事情を知るジェダイトがご立腹なマーズを宥める。

「何があったんだい?」

ジュピターが心配して優しく問いかける。

「実は、マーズが笑顔になったんだ」
「え、うそ?」
「本当に?」
「何で?あれだけ嫌がってたのに」

マーズが笑顔になった。このジェダイトの告白にマーズを知る四守護神はどよめきだった。クールで通っていて、決して笑顔を見せないマーズが笑顔を見せた。
その事実に、衝撃を受けた。自分たちにさえほとんど笑顔を見せることがないクールなマーズが何故?
結婚して変わったのはクンツァイトだけではなかったということなのだろうか?ジェダイトが隣にいるという安心感と気の緩みからか。

「したくてしたんじゃないですわ!失礼しちゃいますわ」

腹が立ち過ぎてマーズの言葉は火野レイであった時のお嬢様言葉に戻るほど。これは相当な怒りだとその場にいた四天王さえも感じた。

「最初は笑顔にならない予定でいたんだ。俺がいるから無理しなくていいって。だけど……」

ジェダイトとマーズは、政治家や名だたる著名人との会食。マーズの父親が政治家をしている関係で適任だと考えられたのだ。
ジェダイトも政治には興味がある。適任だろうとキング直々に頼まれた。
そう言う場が苦手なマーズは、引き受ける代わりに笑顔も話もしないとジェダイトにハッキリと意思を表明した。ジェダイトもそんなマーズの性格を熟知していたので了承し、社交的な事の一切を引き受けた。

「ある政治家が言いましたの……」

“せっかく綺麗なのに勿体ない”
“笑顔の一つも出来んとは、四守護神も大したことないんだな”
“綺麗なのは顔だけか……”

一人が不満を言えば、その場にいた数人も同調。
それだけならまだしも、その場にマーズの父親も通りかかり一言こう言い放った。

「相変わらず笑顔がないな。ママは笑顔を絶やさない素敵な人だったのに」

母親に似ず、全く笑顔を見せない。そう指摘されたマーズは、売り言葉に買い言葉で無理矢理笑顔を作り始めた。
父親に言われて笑顔になるのは癪だったが、母親を出されると弱い。母親の顔に泥を塗りたくない一心だった。

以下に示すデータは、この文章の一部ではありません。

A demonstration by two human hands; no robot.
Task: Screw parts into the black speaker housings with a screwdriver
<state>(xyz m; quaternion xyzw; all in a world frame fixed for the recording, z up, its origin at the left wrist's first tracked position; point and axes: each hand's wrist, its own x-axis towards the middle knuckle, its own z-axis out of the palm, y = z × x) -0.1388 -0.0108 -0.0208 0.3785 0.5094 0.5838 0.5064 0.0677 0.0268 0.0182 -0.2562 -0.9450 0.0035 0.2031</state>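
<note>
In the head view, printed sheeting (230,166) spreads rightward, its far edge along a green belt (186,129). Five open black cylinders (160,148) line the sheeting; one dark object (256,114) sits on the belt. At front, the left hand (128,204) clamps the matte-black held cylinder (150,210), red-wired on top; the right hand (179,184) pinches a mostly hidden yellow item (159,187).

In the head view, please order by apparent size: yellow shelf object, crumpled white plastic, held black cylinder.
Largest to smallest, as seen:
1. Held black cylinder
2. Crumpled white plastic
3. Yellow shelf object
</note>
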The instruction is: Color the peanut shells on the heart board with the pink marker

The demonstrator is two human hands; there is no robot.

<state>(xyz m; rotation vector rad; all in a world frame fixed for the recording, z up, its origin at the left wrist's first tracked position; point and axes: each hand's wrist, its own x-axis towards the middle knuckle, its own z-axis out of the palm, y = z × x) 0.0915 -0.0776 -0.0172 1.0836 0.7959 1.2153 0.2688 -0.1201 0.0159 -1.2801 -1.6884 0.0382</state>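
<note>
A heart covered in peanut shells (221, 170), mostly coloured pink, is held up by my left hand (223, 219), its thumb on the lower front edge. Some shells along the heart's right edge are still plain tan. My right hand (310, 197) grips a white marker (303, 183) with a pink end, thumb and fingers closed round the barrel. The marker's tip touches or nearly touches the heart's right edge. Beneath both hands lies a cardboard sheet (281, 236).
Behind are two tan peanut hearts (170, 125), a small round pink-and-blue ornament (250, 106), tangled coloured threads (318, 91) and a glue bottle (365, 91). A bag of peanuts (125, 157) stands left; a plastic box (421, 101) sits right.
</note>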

「父親に言われて無理矢理笑顔を作ってしまったマーズは、それからその笑顔のまま凝り固まってしまったんだ」
「そう言う事だったの」
「同情する」
「それで前にあった時変な顔だったんだな」

ジェダイトからそう説明を受けたマーキュリーは納得し、クンツァイトは自身と重ねて同情。ゾイサイトは見たことの無い顔をしていたマーズに会ったことを思い出した。

「一週間、笑顔が取れませんでしたわ!」

マーズの怒りは相当で、ヴィーナス以上に腹を立てていた。その場に出て、ジェダイトの横に付いている。それだけで良いはずだった。
それなのに事態は思わぬ方向に行ってしまった。
何故こうなったのか?無視する事も出来た。以前のマーズなら確実に無視を決め込んでいた。やはりジェダイトの影響が大きいのだろうか?それとも父親への対抗心か?兎に角負けず嫌いに火がついてしまったのだ。

「普段使わない表情筋を動かしたから無理が生じたのね。私に相談してくれれば良かったのに」

医者としての知識のあるマーキュリーが気づけなかったことに嘆いた。

「マーキュリーも仕事、忙しそうだったから」
「私はあなた達の健康管理の為にいるの。心配いらないわ」
「ありがとう、マーキュリー。今度はそうさせて貰うわ」
「いつでも頼って」
「ええ、ところでマーキュリー達はクイーンとキングの仕事、大丈夫?」

マーズは自分の事よりマーキュリーの仕事量を想いやった。自身以上にクイーンとキングの仕事を引き受けている。
その事を知っているマーズは、気を使った。